Sono sei le città italiane in cui oggi i militanti della sinistra potranno esprimersi alle Primarie Pd: Roma, Napoli, Trieste, Bolzano, Grosseto, Benevento. E sono sei i nomi tra cui si potrà indicare quello da candidare a sindaco della capitale. Ma in realtà è uno il protagonista dei gazebo odierni. Si chiama Denis Verdini. L’ex braccio destro di Silvio Berlusconi si sta rivelando l’uomo chiave per la maggioranza in questo periodo, il salvatore del governo in un numero crescente di occasioni parlamentari: l’ultima è stata l’approvazione della legge Cirinnà al Senato.
Verdini ha detto che farà in modo che i suoi fedelissimi partecipino alle Primarie Pd a Roma — pur non essendo (ancora?) un uomo di sinistra né un componente della coalizione di governo — per sostenere il renziano più in bilico, ovvero Roberto Giachetti. E ha già annunciato il sostegno a Giuseppe Sala a Milano, che lo scoglio delle Primarie Pd lo ha già superato anche se non proprio brillantemente.
Renzi si è ben guardato dal prenderne le distanze. Giachetti è favorito nelle Primarie pd a Roma ma il suo competitor più forte, Roberto Morassut, che rappresenta la vecchia guardia del partito, la Ditta, l’ossatura dell’apparato che resiste alla rottamazione, è in piena corsa. Il premier-segretario non può fare lo schizzinoso, anche perché nell’altra grande sfida di queste Primarie Pd, quella di Napoli, va in scena lo scontro con Antonio Bassolino. E la candidata renziana, Valeria Valente, rischia molto più di Giachetti a Roma.
Oggi per Renzi è un giorno chiave. Al di là delle polemiche sulle Primarie Pd e la retorica sulla sinistra che fa scegliere i propri candidati dal popolo dei militanti (a differenza della destra che come “location” preferisce la villa di Arcore ai gazebo), per il rottamatore sarebbe un gravissimo smacco se Giachetti non dovesse farcela. Meglio non sottilizzare sugli eventuali voti di Verdini, anche se i renziani lasciano intendere che non vi fanno grande affidamento in quanto l’ex banchiere fiorentino non conterebbe ancora su truppe di militanti così numerose da essere determinanti nell’orientare il voto delle primarie. L’unico appello rivolto ieri da Renzi riguarda l’affluenza.
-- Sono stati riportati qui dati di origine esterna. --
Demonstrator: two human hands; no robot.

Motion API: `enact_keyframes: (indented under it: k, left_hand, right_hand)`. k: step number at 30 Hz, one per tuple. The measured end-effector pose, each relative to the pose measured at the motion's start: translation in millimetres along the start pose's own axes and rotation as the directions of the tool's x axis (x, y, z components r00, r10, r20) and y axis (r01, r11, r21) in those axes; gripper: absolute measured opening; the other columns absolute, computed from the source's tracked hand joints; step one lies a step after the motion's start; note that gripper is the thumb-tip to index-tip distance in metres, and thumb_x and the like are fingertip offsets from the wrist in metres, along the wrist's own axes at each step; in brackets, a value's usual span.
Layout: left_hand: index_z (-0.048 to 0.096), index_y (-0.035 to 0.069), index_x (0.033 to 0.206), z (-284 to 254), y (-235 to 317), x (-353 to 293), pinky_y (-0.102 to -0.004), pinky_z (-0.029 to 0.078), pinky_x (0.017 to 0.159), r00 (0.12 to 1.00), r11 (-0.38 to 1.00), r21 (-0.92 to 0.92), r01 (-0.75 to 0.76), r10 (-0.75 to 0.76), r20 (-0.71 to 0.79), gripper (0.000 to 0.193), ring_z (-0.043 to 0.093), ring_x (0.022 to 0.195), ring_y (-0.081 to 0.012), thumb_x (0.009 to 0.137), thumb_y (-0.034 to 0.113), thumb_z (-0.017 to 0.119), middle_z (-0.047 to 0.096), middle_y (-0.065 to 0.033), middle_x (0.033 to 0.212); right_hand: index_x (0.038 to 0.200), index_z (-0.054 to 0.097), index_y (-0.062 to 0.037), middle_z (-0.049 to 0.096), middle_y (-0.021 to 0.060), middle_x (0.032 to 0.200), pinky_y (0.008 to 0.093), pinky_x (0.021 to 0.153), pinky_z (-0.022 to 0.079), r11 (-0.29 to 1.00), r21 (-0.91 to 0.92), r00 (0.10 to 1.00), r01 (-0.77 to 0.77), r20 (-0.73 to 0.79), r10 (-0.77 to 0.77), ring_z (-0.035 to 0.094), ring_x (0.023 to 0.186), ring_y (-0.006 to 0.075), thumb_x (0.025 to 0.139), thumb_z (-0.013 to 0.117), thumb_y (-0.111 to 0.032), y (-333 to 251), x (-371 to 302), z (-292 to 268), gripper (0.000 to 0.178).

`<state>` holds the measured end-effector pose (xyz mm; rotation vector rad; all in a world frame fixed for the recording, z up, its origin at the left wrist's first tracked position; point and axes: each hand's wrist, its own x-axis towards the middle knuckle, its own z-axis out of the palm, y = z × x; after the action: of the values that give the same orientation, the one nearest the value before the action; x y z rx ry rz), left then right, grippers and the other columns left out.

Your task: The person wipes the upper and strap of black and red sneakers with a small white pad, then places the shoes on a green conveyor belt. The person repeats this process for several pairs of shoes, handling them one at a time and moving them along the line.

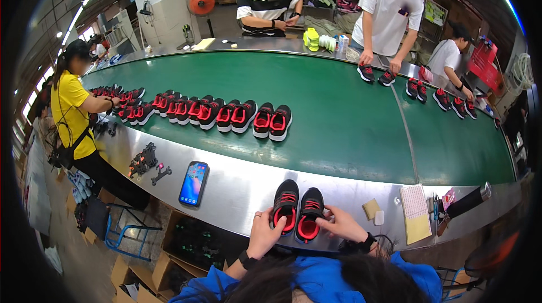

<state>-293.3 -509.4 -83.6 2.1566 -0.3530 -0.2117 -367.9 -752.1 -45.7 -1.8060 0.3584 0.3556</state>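
Observation:
A pair of black sneakers with red laces and red lining stands side by side on the metal ledge in front of me, toes pointing away. My left hand (267, 232) is closed round the heel of the left sneaker (285, 206), thumb at its opening. At the right sneaker (310, 212), my right hand (342, 224) grips the heel side with its thumb at the collar. Both soles appear to rest on the metal ledge (237, 181).
Beyond the ledge runs a green conveyor belt (339, 133) carrying a row of similar sneakers (243, 115). A phone (193, 183) and black plastic parts (144, 160) lie left; a paper pad (415, 212) and tools (437, 210) lie right. Co-workers stand around the belt.

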Motion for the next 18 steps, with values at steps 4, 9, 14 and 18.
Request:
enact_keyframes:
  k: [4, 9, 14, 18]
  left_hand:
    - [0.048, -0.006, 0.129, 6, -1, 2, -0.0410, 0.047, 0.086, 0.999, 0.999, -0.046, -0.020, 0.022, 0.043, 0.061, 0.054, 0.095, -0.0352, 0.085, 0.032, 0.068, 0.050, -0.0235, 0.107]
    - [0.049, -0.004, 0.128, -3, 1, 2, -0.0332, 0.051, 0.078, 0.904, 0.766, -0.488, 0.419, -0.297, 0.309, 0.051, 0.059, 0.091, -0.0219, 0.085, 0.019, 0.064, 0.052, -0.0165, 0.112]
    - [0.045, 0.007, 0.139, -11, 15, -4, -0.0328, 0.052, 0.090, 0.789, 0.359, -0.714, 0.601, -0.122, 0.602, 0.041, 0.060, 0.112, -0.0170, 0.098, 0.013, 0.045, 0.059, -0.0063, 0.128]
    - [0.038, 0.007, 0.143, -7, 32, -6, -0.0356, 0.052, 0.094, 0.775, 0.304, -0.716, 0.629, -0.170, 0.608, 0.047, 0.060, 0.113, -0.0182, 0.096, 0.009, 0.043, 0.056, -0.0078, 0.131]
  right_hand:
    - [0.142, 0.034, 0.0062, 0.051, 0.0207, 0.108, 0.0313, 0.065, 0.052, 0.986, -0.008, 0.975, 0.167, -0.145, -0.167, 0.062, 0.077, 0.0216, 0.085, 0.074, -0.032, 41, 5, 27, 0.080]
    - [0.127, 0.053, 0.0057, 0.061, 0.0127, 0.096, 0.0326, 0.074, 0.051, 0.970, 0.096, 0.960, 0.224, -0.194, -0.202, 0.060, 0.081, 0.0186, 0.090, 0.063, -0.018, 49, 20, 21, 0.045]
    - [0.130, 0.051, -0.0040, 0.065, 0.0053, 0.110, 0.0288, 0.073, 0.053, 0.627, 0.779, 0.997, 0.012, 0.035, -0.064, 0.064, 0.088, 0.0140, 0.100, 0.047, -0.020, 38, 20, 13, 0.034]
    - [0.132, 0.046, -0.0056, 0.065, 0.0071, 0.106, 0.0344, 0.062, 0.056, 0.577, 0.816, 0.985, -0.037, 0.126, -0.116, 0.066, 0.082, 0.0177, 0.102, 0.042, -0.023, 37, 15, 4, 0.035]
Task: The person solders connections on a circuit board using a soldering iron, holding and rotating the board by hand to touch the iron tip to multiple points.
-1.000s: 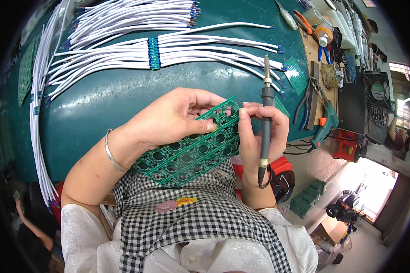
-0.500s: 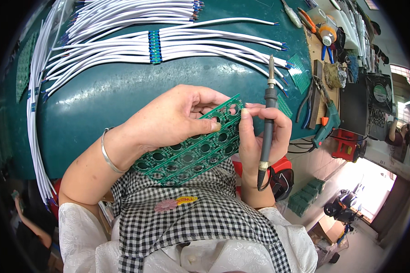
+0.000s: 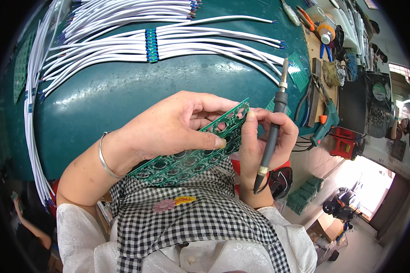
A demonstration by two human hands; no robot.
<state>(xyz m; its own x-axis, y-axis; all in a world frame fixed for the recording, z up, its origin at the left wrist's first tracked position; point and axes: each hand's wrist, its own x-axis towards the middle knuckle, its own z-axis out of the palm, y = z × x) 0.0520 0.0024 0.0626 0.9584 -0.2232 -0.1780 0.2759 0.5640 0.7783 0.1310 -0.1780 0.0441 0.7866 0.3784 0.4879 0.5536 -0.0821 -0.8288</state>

Tanta gente alle primarie rappresenterebbe un ricostituente per un Pd in difficoltà. La capacità di mobilitazione avrebbe come conseguenza quella di depotenziare l’apporto degli ex berlusconiani. Che invece viene enfatizzato dalla minoranza del Pd: in una campagna elettorale fiacca, il ruolo di Verdini è stato uno degli argomenti principali usato contro il segretario, a costo di “dimenticarsi” che il Pd bersaniano insieme con “l’uomo nero” (ancora berlusconiano) ha governato al tempo di Monti e Letta.
È una partita a scacchi in cui le schermaglie iniziali si prolungano. Renzi pensa di essere più furbo di Verdini, e viceversa. L’uno non può fare a meno dell’altro: a uno servono i voti, all’altro uno spazio politico in cui essere ancora protagonista.
La domanda ancora senza risposta è a quale gioco sta giocando Verdini. Finora, eccettuate alcune poltrone nelle commissioni parlamentari, l’aiutino dei suoi gruppi parlamentari non è stato ricompensato come merita in termini di poltrone e potere. Sembra che Verdini si sia improvvisamente trasformato in un filantropo della politica e che i suoi voti, anziché in affitto, vengano elargiti per affetto.
Ma i professionisti della dietrologia sollevano crescenti dubbi sul suo ruolo. Berlusconi non tratta Verdini male come Alfano. La candidatura di Bertolaso a Roma sembra fatta apposta per non infastidire il Pd, una «congiura a perdere» per parafrasare i 5 Stelle. Nei momenti cruciali l’opposizione di Forza Italia non è mai dura come quella della Lega. Insomma, Verdini sarebbe un infiltrato per puntellare Renzi e garantire che il governo non tocchi Mediaset. L’esito delle primarie odierne servirà anche come primo tagliando per la tenuta del mini-Nazareno.